Très inconsciente des honnêtes pensées de son mari, Lolo, à l’heure du déjeuner, entre dans la salle à manger, portant sur son dos l’aîné de ses garçons dont les talons battent l’élégant peignoir de crépon jaune ; en s’asseyant, elle jette l’enfant à terre, l’embrasse gaîment, et donne à son mari, qu’elle voit pour la première fois, sa jolie main qu’il baise avec une galanterie inusitée ; sa bonne humeur s’étend même aux enfants, et il lance à chacun une mandarine dont la vue provoque un brouhaha, aussitôt réprimé par le murmure autoritaire de Miss, qui préside à la petite table, où mangent maintenant les jeunes Baugé, leur père ayant déclaré qu’il était fatigué de voir les enfants se mettre du jaune d’œuf au menton.
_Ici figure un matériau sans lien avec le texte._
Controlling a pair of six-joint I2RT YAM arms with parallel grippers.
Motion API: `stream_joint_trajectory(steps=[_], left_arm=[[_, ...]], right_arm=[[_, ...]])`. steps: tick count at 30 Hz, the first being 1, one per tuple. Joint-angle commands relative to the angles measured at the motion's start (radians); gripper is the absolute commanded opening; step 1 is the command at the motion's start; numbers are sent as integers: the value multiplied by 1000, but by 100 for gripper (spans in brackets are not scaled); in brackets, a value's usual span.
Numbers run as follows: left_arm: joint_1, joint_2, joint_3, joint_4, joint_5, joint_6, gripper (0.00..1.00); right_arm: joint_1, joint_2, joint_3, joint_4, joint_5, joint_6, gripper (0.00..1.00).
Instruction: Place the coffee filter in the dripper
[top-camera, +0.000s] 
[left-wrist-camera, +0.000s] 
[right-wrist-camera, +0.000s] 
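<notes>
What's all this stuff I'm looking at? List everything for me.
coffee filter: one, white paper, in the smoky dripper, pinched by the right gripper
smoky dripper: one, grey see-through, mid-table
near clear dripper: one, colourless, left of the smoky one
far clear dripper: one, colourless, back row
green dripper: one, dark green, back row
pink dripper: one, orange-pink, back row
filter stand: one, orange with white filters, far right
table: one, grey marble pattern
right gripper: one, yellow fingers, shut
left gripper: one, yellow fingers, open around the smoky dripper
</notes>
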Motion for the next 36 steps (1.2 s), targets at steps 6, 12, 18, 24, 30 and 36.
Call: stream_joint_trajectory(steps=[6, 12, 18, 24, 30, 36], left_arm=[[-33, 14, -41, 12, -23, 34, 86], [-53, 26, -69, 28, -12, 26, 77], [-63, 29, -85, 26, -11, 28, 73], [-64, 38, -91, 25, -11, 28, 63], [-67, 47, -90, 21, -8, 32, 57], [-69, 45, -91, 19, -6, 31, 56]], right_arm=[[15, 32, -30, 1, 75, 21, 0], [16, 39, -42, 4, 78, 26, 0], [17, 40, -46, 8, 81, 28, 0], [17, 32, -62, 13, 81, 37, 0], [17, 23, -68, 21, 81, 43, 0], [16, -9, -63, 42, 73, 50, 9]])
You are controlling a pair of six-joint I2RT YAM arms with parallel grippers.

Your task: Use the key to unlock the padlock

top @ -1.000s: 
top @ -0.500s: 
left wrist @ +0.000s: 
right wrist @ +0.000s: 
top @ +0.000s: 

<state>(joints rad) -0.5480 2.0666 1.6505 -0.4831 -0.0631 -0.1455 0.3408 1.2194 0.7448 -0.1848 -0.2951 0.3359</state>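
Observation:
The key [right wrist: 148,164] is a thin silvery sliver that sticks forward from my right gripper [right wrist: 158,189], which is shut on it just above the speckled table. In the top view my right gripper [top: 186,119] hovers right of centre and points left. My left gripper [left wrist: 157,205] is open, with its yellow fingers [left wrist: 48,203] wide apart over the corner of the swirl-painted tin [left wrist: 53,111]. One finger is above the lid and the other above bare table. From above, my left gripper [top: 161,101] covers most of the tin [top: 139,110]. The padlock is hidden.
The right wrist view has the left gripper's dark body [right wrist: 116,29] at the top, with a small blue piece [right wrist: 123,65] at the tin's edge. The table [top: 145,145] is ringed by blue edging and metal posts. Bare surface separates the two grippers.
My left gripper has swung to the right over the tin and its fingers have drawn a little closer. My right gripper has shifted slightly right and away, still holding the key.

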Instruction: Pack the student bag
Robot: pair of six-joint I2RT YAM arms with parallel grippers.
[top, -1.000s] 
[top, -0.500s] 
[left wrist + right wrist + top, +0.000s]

Pendant tout le déjeuner, Baugé déploie une éloquence entraînante et raconte deux ou trois histoires assez raides qui font rire Lolo, ce dont il paraît charmé ; dès que la marmaille a disparu, il dit à sa femme avec un regard insinuant :
— Ma petite Lolo, j’ai bien envie de te mener faire la grande fête.
— Moi ?
— Oui, toi ; est-ce que tu te figures que je ne saurai pas t’amuser.
— Je n’ai pas d’idées là-dessus.
— Mais je veux t’en donner.
— A propos de quoi ?
— A propos de rien, à propos que je suis amoureux de toi.
— C’est joliment drôle, par exemple.
— Mais je ne trouve pas, tu es assez gentille pour cela, il ne manque pas de gens pour être de cet avis.